I always wear 'baggy' shorts when riding. I did however recently pick up a road bike so I think I am going to have to make the switch for when i'm out on the roadie, i'd probably look kind of dumb wearing baggy shorts on a road bike.
As much as I like my normal shorts I have no problem with other guys wearing lycra/spandex, it's just part of the sport.


----------



## SSteve F (Jan 15, 2004)

I rest my case...


----------



## osokolo (Jan 19, 2004)

*i say diapers - forget lycra or baggies...*



SSteve F said:


> I rest my case...


diapers are sexy, will not get caught on the saddle, no need to wash them, no need to run in the wood to relieve self... need i say more????

here is a picture from a private collection that belongs to one of our own... he rides manly bike during the week, but on the weekend - he goes back to his true love as seen in this picture...


----------



## teebor76xc (Sep 2, 2004)

*well...*

...i've been wearing lycra for years and never has the scale been so nice to tell me that i am under 190 pounds!
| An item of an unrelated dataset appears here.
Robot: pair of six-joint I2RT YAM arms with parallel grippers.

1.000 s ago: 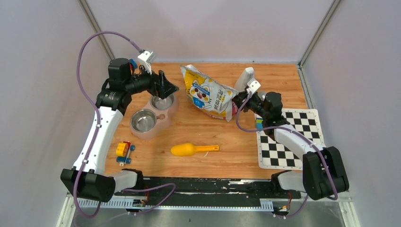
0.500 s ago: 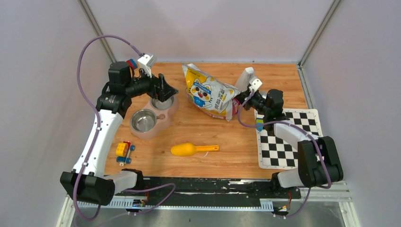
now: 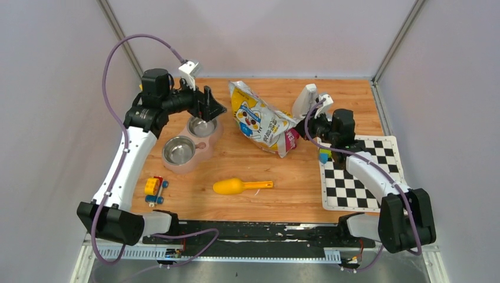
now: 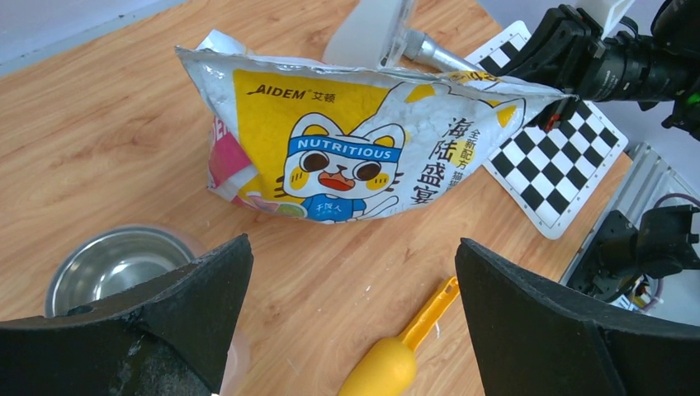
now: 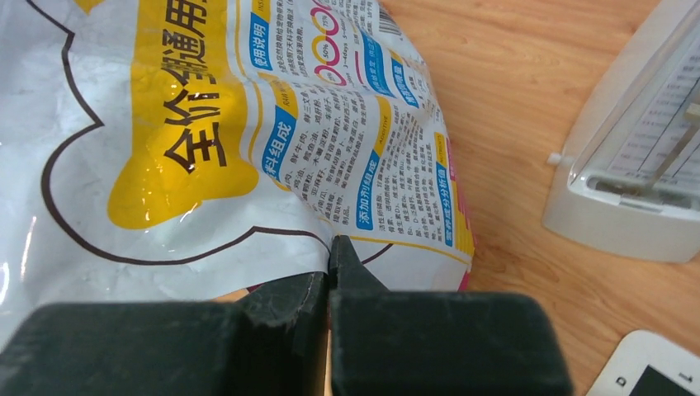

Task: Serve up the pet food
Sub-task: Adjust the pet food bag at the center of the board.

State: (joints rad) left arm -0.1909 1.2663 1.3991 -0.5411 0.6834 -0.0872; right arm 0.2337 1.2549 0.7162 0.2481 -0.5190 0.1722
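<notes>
On the counter [image 3: 265, 171], the right claw [image 5: 332, 268] gripped the bag [image 5: 206, 124] by seemingly just its edge, risking a slip; left claw [image 4: 351, 264] gaped empty.

Centre: bare table [image 3: 247, 162] wood runs open from the pet food bag [image 3: 259, 118] down to the yellow scoop [image 3: 242, 187], which lies crosswise | Left: pink double bowl [image 3: 190, 141] and toy car [image 3: 154, 188] take up the edge lane, left gripper [image 3: 211, 109] spread wide above the bowl | Right: white device [image 3: 305, 100] stands just behind the bag, possibly touching it; right gripper [image 3: 296, 125] clamps the bag's corner
</notes>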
I'm not cool, i'm a flute toting band geek!

Lycra dorks unite!


----------



## SSteve F (Jan 15, 2004)

osokolo said:


> diapers are sexy, will not get caught on the saddle, no need to wash them, no need to run in the wood to relieve self... need i say more????
> 
> here is a picture from a private collection that belongs to one of our own... he rides manly bike during the week, but on the weekend - he goes back to his true love as seen in this picture...


So the name of his company refers to his riding attire? Interesting...........


----------



## Satan2 (Nov 3, 2005)

Lycra on a bike is like speedos on the beach. If its on women = awesome. If its men = just plain wrong. :thumbsup:


----------



## doozerdave (Aug 24, 2006)

SSteve F said:


> I'm sorry......but there are certain people who just shouldn't wear lycra. Once the scales top around 190lbs, I think they need to go before a committee of their peers for approval before they are allowed out in pubic. I have seen sights that have scarred me for life.


Hey now! Some of us 190+ guys aren't fat! haha... Now if you're worried about other people getting jealous because they can see the cuts in my quads and hams then that's a whole different problem. 

-Dave


----------



## osokolo (Jan 19, 2004)

*we want to see your picture...*



doozerdave said:


> Hey now! Some of us 190+ guys aren't fat! haha... Now if you're worried about other people getting jealous because they can see the cuts in my quads and hams then that's a whole different problem.
> 
> -Dave


without it, it is all trash talk... besides, nogears is collecting pictures of his riding buddies... dont ask - i dont know the answer...


----------



## SSteve F (Jan 15, 2004)

doozerdave said:


> Hey now! Some of us 190+ guys aren't fat! haha... Now if you're worried about other people getting jealous because they can see the cuts in my quads and hams then that's a whole different problem.
> 
> -Dave


That's why I think we need the committee. I agree some guys can pull it off, while others should not be allowed out after dark (in case small children/old people should stumble across them)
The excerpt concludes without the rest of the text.